▶ _Task instructions_: Include in the reply only the lines from the start of the data below through the line containing "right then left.", reproduced exactly and with no pictures.

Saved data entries
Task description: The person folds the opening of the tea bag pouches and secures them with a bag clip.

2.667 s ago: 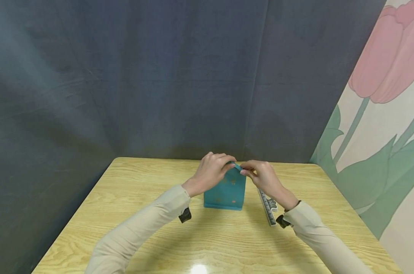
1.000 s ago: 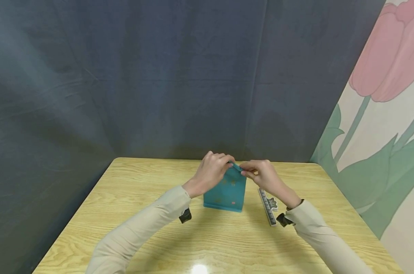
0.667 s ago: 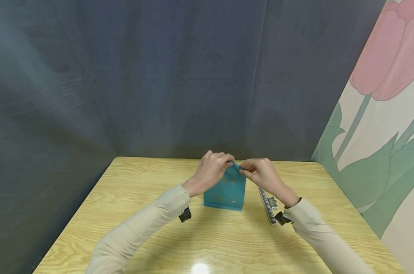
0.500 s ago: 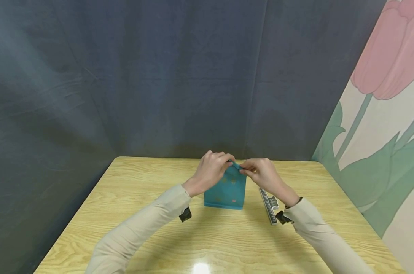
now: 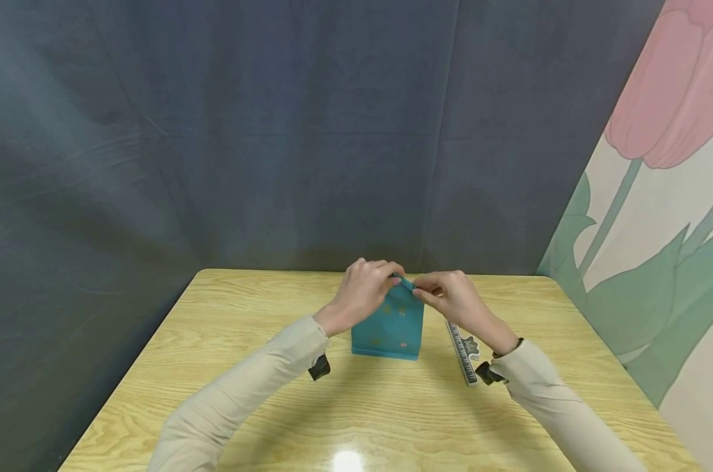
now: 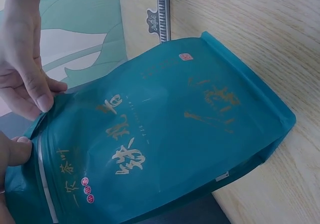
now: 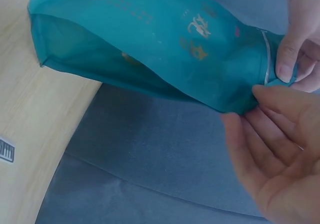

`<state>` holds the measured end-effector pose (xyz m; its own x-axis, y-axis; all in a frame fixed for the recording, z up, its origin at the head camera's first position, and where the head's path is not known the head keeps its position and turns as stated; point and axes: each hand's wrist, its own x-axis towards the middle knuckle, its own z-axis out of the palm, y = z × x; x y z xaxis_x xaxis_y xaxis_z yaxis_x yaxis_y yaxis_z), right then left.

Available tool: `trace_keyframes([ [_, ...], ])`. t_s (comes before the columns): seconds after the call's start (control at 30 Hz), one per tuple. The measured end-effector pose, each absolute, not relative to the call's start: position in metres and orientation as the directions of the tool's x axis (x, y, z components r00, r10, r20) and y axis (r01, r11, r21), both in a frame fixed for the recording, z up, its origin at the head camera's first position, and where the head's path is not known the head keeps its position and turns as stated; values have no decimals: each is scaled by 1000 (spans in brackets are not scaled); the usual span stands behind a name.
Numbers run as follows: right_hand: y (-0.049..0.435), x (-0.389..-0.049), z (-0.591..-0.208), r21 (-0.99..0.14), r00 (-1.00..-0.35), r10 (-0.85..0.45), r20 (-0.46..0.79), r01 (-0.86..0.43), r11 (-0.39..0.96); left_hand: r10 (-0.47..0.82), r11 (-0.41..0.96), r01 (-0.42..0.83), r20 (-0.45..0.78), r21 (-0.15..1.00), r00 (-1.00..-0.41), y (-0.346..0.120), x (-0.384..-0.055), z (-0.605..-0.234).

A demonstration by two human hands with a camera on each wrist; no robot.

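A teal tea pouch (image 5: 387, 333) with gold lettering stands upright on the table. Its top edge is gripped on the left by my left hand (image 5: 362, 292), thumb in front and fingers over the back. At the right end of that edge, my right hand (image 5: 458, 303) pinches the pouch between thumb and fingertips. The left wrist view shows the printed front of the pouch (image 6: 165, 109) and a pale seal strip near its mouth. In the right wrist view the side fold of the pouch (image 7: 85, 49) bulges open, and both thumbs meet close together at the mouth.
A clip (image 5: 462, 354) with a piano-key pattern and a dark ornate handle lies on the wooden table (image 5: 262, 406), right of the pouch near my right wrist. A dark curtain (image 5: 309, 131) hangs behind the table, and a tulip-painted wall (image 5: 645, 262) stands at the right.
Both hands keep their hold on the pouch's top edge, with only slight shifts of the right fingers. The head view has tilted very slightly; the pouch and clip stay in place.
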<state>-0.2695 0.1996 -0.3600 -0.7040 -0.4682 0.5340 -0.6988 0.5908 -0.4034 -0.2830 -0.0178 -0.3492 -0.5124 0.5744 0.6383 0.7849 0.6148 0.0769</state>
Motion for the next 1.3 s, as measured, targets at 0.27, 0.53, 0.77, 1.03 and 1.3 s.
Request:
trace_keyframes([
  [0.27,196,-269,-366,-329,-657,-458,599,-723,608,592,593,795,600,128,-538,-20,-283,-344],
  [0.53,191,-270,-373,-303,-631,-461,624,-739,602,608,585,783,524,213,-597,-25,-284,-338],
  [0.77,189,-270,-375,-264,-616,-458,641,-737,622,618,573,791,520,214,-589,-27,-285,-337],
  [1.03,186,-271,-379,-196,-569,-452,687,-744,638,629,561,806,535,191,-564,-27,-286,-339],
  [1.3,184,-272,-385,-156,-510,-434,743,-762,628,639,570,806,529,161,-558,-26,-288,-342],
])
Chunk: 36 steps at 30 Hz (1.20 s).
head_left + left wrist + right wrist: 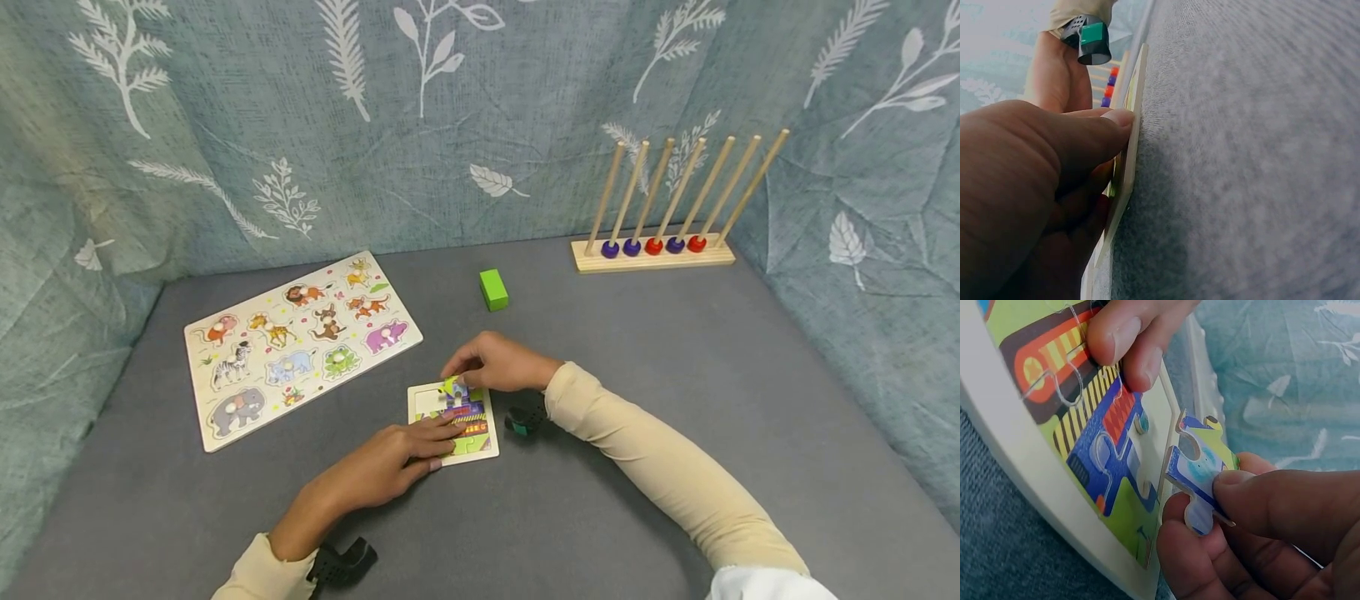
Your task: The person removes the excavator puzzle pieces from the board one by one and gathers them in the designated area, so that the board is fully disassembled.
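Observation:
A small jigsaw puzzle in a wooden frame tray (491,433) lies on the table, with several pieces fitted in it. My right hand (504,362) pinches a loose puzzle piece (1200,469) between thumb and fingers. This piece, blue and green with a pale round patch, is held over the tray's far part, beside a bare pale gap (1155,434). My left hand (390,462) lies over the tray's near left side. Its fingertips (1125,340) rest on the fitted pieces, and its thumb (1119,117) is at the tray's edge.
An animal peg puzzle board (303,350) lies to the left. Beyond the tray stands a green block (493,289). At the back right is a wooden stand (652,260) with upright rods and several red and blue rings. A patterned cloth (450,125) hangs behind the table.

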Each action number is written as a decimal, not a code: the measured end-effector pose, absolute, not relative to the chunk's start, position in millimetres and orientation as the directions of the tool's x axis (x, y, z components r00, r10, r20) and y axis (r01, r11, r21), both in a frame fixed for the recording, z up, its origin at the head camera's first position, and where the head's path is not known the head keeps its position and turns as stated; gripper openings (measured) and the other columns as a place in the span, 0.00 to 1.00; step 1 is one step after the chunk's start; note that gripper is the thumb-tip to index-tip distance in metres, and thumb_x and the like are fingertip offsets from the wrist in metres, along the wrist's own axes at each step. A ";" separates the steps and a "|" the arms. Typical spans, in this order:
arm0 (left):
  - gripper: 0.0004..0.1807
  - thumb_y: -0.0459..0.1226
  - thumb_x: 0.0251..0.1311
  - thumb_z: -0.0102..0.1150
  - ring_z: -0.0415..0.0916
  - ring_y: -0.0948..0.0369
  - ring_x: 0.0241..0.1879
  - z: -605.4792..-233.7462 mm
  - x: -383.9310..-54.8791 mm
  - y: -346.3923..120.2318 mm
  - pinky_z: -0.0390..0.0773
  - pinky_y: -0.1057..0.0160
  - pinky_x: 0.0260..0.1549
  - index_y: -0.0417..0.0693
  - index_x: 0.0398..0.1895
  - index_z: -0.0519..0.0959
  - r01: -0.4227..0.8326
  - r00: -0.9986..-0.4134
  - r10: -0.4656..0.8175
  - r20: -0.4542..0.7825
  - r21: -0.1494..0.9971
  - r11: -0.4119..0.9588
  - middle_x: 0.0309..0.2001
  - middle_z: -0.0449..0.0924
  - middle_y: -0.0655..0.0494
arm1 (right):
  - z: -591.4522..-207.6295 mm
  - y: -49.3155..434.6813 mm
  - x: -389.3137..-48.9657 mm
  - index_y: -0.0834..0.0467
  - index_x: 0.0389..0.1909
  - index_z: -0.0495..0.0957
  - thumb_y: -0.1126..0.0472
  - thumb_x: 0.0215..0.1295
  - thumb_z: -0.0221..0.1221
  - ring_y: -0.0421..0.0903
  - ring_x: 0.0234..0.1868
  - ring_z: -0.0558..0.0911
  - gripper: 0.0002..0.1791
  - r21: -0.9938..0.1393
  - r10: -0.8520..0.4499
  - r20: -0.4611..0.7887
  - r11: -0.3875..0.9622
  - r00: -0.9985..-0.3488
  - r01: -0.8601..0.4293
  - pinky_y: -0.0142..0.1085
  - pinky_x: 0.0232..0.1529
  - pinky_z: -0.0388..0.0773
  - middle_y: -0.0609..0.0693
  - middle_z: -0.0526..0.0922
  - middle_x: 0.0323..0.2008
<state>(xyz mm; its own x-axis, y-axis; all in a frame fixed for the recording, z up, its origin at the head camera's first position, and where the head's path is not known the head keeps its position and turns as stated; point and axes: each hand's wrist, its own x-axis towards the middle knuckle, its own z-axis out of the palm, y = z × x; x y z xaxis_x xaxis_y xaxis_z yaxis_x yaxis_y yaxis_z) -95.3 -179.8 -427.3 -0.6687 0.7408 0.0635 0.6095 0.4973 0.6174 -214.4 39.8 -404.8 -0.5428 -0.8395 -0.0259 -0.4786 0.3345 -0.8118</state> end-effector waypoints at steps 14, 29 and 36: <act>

▶ _Response to this exercise_:
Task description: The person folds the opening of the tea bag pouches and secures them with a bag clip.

2.667 s ago: 
1.000 s ago: 
0.667 s ago: 
0.500 s ago: 
now: 
now: 
now: 

`<state>` holds the measured end-effector pose (xyz m; its own x-axis, y-axis; all in a frame fixed for the recording, z up, its origin at the head camera's first position, and where the head's path is not known the head keeps its position and turns as stated; point and axes: each hand's wrist, its own x-axis towards the middle knuckle, its own z-axis out of the palm, y = z × x; x y z xaxis_x xaxis_y xaxis_z yaxis_x yaxis_y yaxis_z), right then left.

This completes the exercise.